[Opening SUPPLIED MATERIAL section]

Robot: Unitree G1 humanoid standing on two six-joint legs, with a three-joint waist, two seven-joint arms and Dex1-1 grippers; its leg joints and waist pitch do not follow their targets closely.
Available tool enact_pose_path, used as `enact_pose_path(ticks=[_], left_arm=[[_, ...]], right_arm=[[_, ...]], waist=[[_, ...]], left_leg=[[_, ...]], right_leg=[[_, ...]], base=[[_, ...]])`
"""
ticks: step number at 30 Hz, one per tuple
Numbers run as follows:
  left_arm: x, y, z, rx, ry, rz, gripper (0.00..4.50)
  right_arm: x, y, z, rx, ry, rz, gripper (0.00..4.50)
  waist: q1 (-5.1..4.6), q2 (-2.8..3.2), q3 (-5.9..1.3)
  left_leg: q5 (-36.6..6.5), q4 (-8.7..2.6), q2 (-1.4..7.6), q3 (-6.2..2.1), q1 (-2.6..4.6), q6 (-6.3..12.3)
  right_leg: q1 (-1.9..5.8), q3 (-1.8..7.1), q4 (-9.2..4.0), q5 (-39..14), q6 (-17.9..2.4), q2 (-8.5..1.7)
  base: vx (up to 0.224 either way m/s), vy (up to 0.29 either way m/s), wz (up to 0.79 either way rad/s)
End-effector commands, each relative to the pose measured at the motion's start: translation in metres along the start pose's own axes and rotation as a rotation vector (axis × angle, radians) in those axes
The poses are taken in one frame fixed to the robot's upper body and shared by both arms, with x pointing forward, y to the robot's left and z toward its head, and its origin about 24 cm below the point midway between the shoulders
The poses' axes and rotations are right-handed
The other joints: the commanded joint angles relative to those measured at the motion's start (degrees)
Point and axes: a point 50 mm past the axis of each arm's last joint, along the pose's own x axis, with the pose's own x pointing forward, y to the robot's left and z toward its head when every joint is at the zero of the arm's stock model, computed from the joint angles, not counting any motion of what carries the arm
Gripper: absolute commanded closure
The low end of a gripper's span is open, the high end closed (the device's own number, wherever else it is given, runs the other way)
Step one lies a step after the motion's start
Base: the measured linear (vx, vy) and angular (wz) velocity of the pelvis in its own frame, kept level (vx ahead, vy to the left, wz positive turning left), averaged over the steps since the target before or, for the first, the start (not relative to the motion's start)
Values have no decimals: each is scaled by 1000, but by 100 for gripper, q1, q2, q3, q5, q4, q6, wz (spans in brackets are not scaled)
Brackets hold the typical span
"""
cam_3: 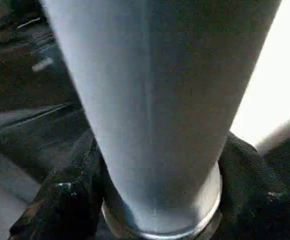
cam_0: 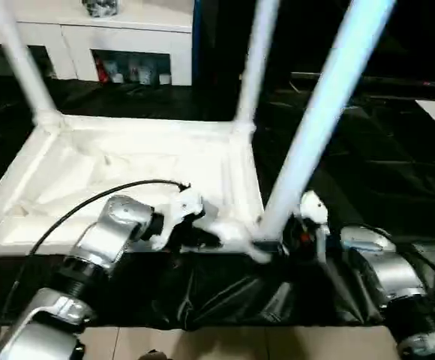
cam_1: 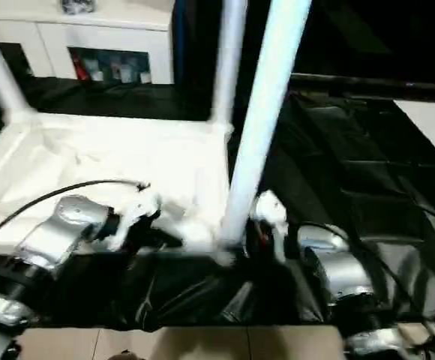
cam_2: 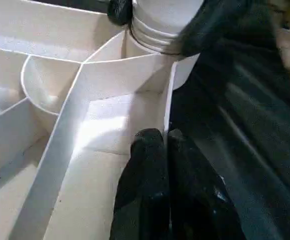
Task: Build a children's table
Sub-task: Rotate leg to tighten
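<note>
White plastic, head views: the children's table lies upside down, its top [cam_0: 127,180] ribbed side up on a black sheet [cam_0: 367,157]; two legs stand in the far corner sockets, far left leg [cam_0: 22,64] and far right leg [cam_0: 256,60]. A third leg [cam_0: 315,120] rises, tilted, from the near right corner.
Left gripper, head views: the left gripper [cam_0: 210,234] sits at the near edge of the top, just beside that corner.
Right gripper, head views: the right gripper [cam_0: 296,241] is at the foot of the third leg.
Left wrist view: the black fingers [cam_2: 150,165] are pinched together on the thin rim wall of the top, steadying it; the corner socket [cam_2: 157,30] with the leg's ringed end lies just beyond.
Right wrist view: the black fingers [cam_3: 65,200] sit on either side of the leg's base [cam_3: 160,210], closed around it at a fairly wide span.
Doing the step well: my judgement is that the leg wants bringing upright before it is pressed home, with the left gripper holding the rim firm so the top cannot slide on the sheet.
Surface and room: black sheet over the floor, pale tiles [cam_0: 225,345] at its near edge, a white cabinet [cam_0: 127,45] with glass doors behind.
</note>
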Motion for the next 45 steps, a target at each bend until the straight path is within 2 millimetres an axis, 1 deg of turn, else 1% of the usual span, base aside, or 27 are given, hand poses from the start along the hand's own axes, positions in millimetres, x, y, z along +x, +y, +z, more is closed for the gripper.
enact_pose_path(ticks=[1, 2, 3, 4, 5, 6, 8, 9, 10, 11, 13, 17, 18, 19, 21, 22, 23, 24, 26, 28, 31, 33, 34, 35, 38, 41, 45], left_arm=[[19, 0, 13, -19, -41, 73, 450], [29, -2, 17, -28, -45, 105, 450], [29, -2, 17, -28, -45, 105, 450], [38, -5, 20, -27, -47, 114, 450], [43, -6, 22, -21, -43, 119, 450], [46, -7, 24, -15, -41, 122, 450], [52, -10, 28, -12, -48, 125, 450], [53, -11, 30, -12, -53, 119, 450], [54, -12, 31, -12, -58, 114, 450], [52, -12, 30, -3, -53, 107, 450], [50, -12, 28, 7, -52, 99, 450], [39, -11, 23, 47, -52, 51, 450], [36, -11, 21, 59, -54, 18, 450], [33, -12, 20, 69, -55, -18, 450], [29, -13, 17, 75, -43, -61, 450], [27, -13, 15, 83, -29, -81, 450], [24, -12, 13, 90, -16, -95, 450], [21, -11, 12, 97, -4, -107, 450], [15, -10, 11, 112, 9, -153, 450], [11, -10, 10, 120, 26, -175, 450], [7, -10, 8, 122, 43, -210, 450], [6, -10, 7, 125, 49, -218, 450], [5, -10, 6, 124, 51, -223, 450], [4, -9, 6, 122, 50, -224, 450], [3, -9, 5, 120, 49, -227, 450], [1, -8, 4, 115, 45, -227, 450], [2, -4, 6, 99, 20, -170, 450]], right_arm=[[25, 14, -4, 24, 11, -11, 183], [36, 13, -2, 72, -17, -110, 183], [36, 13, -2, 72, -17, -110, 183], [46, 15, 0, 90, -29, -163, 183], [51, 15, 1, 94, -33, -189, 183], [55, 16, 3, 97, -38, -203, 183], [61, 16, 8, 86, -53, -220, 183], [62, 17, 10, 82, -64, -209, 183], [62, 18, 11, 80, -73, -198, 183], [60, 17, 14, 79, -85, -192, 148], [58, 15, 14, 87, -91, -182, 113], [46, 8, 17, 42, -79, -154, 77], [41, 6, 17, 13, -66, -126, 68], [37, 5, 17, -7, -56, -97, 68], [32, 4, 17, -29, -46, -38, 68], [28, 5, 18, -40, -42, 11, 68], [24, 7, 18, -53, -33, 66, 68], [20, 9, 17, -66, -24, 119, 68], [11, 13, 17, -83, -1, 230, 68], [7, 15, 17, -90, 15, 296, 68], [3, 18, 15, -92, 47, 375, 100], [2, 18, 15, -93, 57, 389, 103], [2, 18, 14, -93, 67, 414, 128], [2, 19, 14, -91, 65, 421, 138], [3, 21, 16, -80, 51, 454, 147], [4, 24, 17, -70, 40, 480, 176], [8, 26, 17, -50, 10, 457, 181]], waist=[[-30, 13, -262], [-48, 10, -263], [-66, 17, -255], [-86, -16, -268], [-97, -8, -264], [-111, -8, -266], [-122, -3, -265], [-129, -21, -266], [-115, -16, -270], [-117, -7, -272], [-120, -5, -272], [-113, -13, -284], [-115, -9, -290], [-110, -14, -298], [-106, -7, -326], [-104, -13, -345], [-92, 0, -349], [-87, -16, -353], [-42, -20, -375], [7, -12, -347], [59, 0, -329], [67, -7, -327], [66, -17, -321], [72, -18, -324], [82, -26, -324], [95, -36, -331], [107, -38, -342]], left_leg=[[-1788, -513, 333, -170, 55, -117], [-1715, -523, 335, -181, 24, -107], [-1729, -525, 335, -172, 31, -114], [-1745, -512, 331, -169, 52, -96], [-1704, -510, 331, -163, 48, -83], [-1691, -510, 321, -167, 38, -62], [-1666, -507, 324, -159, 36, -38], [-1648, -506, 321, -158, 25, -25], [-1584, -504, 320, -155, 17, 14], [-1527, -510, 326, -158, 6, 42], [-1499, -510, 326, -152, 3, 61], [-1430, -501, 328, -147, -4, 124], [-1277, -495, 334, -139, -8, 160], [-1238, -485, 328, -141, -11, 186], [-967, -448, 326, -118, -16, 284], [-745, -421, 323, -109, -26, 389], [-662, -406, 324, -100, -15, 440], [-523, -392, 316, -98, -35, 561], [-304, -346, 318, -83, -42, 754], [-399, -356, 339, -76, -36, 790], [-663, -377, 369, -71, -18, 635], [-801, -390, 372, -76, -14, 508], [-885, -395, 368, -73, -12, 446], [-906, -394, 364, -76, -11, 413], [-843, -396, 361, -78, -20, 394], [-804, -391, 359, -80, -21, 395], [-657, -380, 354, -76, -28, 439]], right_leg=[[145, 254, -546, -2404, -1024, -459], [155, 255, -540, -2352, -990, -462], [128, 262, -551, -2354, -981, -453], [121, 256, -563, -2358, -974, -455], [107, 266, -555, -2259, -1006, -448], [120, 260, -554, -2257, -996, -447], [110, 265, -559, -2247, -980, -451], [120, 264, -558, -2225, -974, -445], [131, 266, -553, -2141, -966, -447], [139, 266, -538, -2011, -985, -444], [138, 265, -530, -1899, -1011, -437], [160, 266, -510, -1679, -1079, -442], [164, 268, -479, -1412, -1146, -437], [177, 259, -474, -1339, -1170, -434], [191, 264, -410, -812, -1315, -427], [211, 257, -364, -400, -1424, -420], [205, 256, -346, -223, -1481, -419], [231, 250, -314, 41, -1556, -409], [231, 246, -261, 452, -1670, -407], [214, 238, -274, 305, -1699, -410], [197, 224, -301, -176, -1706, -414], [194, 229, -322, -413, -1664, -426], [189, 234, -337, -543, -1630, -431], [192, 240, -346, -630, -1589, -441], [193, 239, -347, -685, -1536, -436], [190, 236, -343, -701, -1509, -440], [192, 227, -314, -466, -1554, -429]], base=[[0, 0, 0], [0, 0, 0], [0, 0, 0], [0, 0, 0], [0, 0, 0], [0, 0, 0], [0, 0, 0], [0, 0, 0], [0, 0, 0], [0, 0, 0], [0, 0, 0], [0, 0, 0], [0, 0, 0], [0, 0, 0], [0, 0, 0], [0, 0, 0], [0, 0, 0], [0, 0, 0], [0, 0, 0], [0, 0, 0], [0, 0, 0], [0, 0, 0], [0, 0, 0], [0, 0, 0], [0, 0, 0], [0, 0, 0], [0, 0, 0]])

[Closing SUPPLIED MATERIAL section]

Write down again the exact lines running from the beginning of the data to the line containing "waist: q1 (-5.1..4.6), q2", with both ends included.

§ **OUTPUT FOR THIS EXERCISE**:
Robot: Unitree G1 humanoid standing on two six-joint legs, with a three-joint waist, two seven-joint arms and Dex1-1 grippers; its leg joints and waist pitch do not follow their targets closely.
Available tool enact_pose_path, used as `enact_pose_path(ticks=[_], left_arm=[[_, ...]], right_arm=[[_, ...]], waist=[[_, ...]], left_leg=[[_, ...]], right_leg=[[_, ...]], base=[[_, ...]])`
"""
ticks: step number at 30 Hz, one per tuple
Numbers run as follows:
  left_arm: x, y, z, rx, ry, rz, gripper (0.00..4.50)
  right_arm: x, y, z, rx, ry, rz, gripper (0.00..4.50)
  waist: q1 (-5.1..4.6), q2 (-2.8..3.2), q3 (-5.9..1.3)

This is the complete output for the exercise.